4. Older repurpose apps (Manything-style). Some still work, but most have drifted to cloud-relay-and-pay models that recreate the exact thing you're trying to escape.
For the longer, fully-specced version of this ranking, I keep a maintained list at Best Free, No-Subscription Apps to Turn an Old Android Phone Into a Local-Only Security Camera.
What you keep, what changes, what you lose
Switching an indoor spot from a subscription Arlo to a local-only phone:
Keep: continuous recording, live viewing on your home network, screen-off operation, and — newly — zero monthly fee that can be doubled on you next year.
Changes: instead of the vendor's app and cloud history, you get a browser view and footage on the phone. Plenty of people consider that an upgrade; a few miss the polish of a paid app. Be honest about which you are.
Lose: weatherproofing, battery-without-a-cord, PIR/spotlight hardware, and packaged AI person/package detection. If those are load-bearing for you, a phone isn't your answer and I'd rather you knew now.

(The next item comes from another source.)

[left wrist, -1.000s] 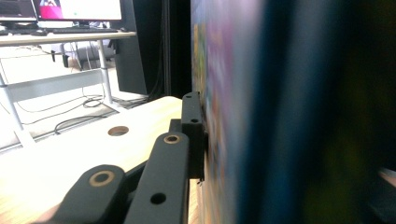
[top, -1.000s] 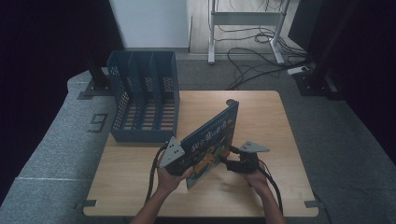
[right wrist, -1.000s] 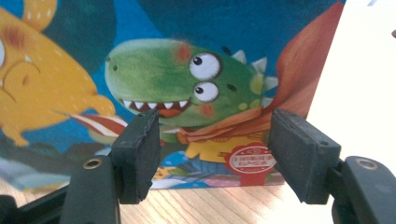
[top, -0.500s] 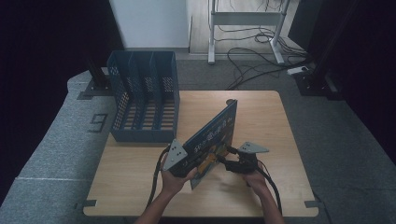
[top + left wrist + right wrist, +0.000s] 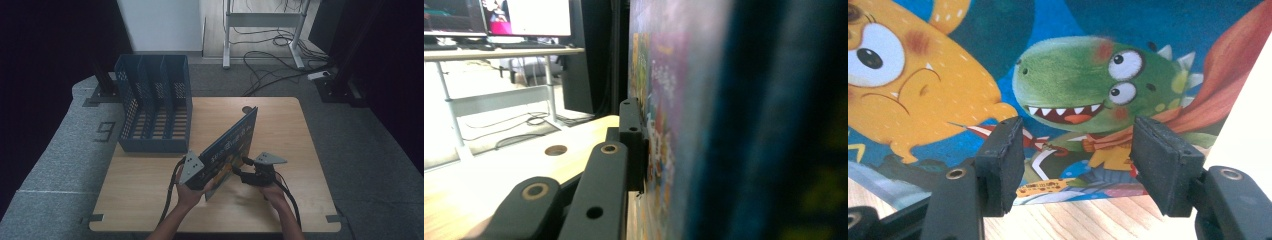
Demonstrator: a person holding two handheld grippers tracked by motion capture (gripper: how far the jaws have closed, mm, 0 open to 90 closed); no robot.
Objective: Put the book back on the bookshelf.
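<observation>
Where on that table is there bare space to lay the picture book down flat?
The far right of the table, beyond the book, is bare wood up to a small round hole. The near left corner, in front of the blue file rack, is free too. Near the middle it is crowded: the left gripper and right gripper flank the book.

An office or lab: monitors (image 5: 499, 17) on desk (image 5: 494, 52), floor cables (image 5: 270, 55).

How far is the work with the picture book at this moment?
Done: the picture book stands tilted on its lower edge on the table. In hand: the left tool is shut on its near end, and the right tool faces the cover with jaws open. Left, probably: moving it into the blue file rack, whose slots look empty.
</observation>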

So — do you have to keep paying?
If the camera you're annoyed about is watching an outdoor corner of your property in the weather: probably keep a real outdoor camera, and treat the hike as a reason to shop, not necessarily to DIY.

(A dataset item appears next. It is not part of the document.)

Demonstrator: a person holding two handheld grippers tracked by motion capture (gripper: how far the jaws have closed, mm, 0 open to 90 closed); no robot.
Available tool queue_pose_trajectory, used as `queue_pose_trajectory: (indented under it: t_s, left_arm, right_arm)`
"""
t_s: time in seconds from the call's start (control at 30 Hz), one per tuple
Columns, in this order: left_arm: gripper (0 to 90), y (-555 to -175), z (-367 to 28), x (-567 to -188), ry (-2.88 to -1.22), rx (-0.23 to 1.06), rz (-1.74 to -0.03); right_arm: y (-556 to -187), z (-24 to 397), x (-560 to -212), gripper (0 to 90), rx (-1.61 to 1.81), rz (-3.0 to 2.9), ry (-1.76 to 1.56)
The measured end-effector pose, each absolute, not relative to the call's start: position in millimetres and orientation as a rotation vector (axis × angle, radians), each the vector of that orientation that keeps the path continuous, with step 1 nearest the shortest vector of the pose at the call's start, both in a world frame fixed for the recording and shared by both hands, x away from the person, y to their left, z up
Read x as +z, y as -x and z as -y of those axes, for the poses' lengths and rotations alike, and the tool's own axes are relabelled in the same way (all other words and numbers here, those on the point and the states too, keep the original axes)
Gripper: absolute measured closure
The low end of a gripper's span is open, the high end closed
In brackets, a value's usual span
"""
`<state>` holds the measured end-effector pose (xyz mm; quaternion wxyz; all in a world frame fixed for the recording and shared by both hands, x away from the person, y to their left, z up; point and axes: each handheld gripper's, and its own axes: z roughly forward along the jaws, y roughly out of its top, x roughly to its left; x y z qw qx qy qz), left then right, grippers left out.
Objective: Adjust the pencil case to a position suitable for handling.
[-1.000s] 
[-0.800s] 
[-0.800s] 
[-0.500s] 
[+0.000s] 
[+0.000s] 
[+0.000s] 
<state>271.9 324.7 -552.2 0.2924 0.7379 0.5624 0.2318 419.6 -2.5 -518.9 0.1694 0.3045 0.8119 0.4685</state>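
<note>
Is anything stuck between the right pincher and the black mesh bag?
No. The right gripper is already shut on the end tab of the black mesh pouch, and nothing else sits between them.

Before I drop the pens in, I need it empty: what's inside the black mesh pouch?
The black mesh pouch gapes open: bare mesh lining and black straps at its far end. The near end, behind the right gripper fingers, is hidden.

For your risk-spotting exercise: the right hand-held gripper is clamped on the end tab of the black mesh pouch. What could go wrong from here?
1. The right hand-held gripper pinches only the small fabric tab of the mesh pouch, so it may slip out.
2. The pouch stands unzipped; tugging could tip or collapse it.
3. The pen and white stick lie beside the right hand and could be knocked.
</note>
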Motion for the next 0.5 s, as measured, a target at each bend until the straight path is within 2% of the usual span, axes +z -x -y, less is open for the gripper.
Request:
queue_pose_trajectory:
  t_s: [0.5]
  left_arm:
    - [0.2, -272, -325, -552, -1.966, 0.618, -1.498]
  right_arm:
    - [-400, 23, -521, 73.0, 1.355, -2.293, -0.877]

If it's an indoor spot near an outlet — and for a lot of people the camera that triggered the "ugh, again?" reaction is exactly that: a baby monitor, an entryway, a room they check while traveling — then no, you don't have to keep paying. A phone you already own, a free app, footage that stays in your house, and a price that can't be raised on you because there isn't one. That's the whole pitch, and I've tried hard not to oversell the parts where it doesn't hold.
If you want to try it, Background Camera RemoteStream is free on Google Play — no account, local-only, one-tap install. More on how and why it's built this way at superfunicular.com. And if you decide an old phone covers your spot, the most satisfying part isn't the money saved. It's deleting the renewal email and knowing there isn't another one coming.
Prices cited reflect 2026 customer-reported Arlo Secure changes across the UK, Norway, mainland Europe, and the US; exact figures vary by region and plan, so check your own account for the number that applies to you.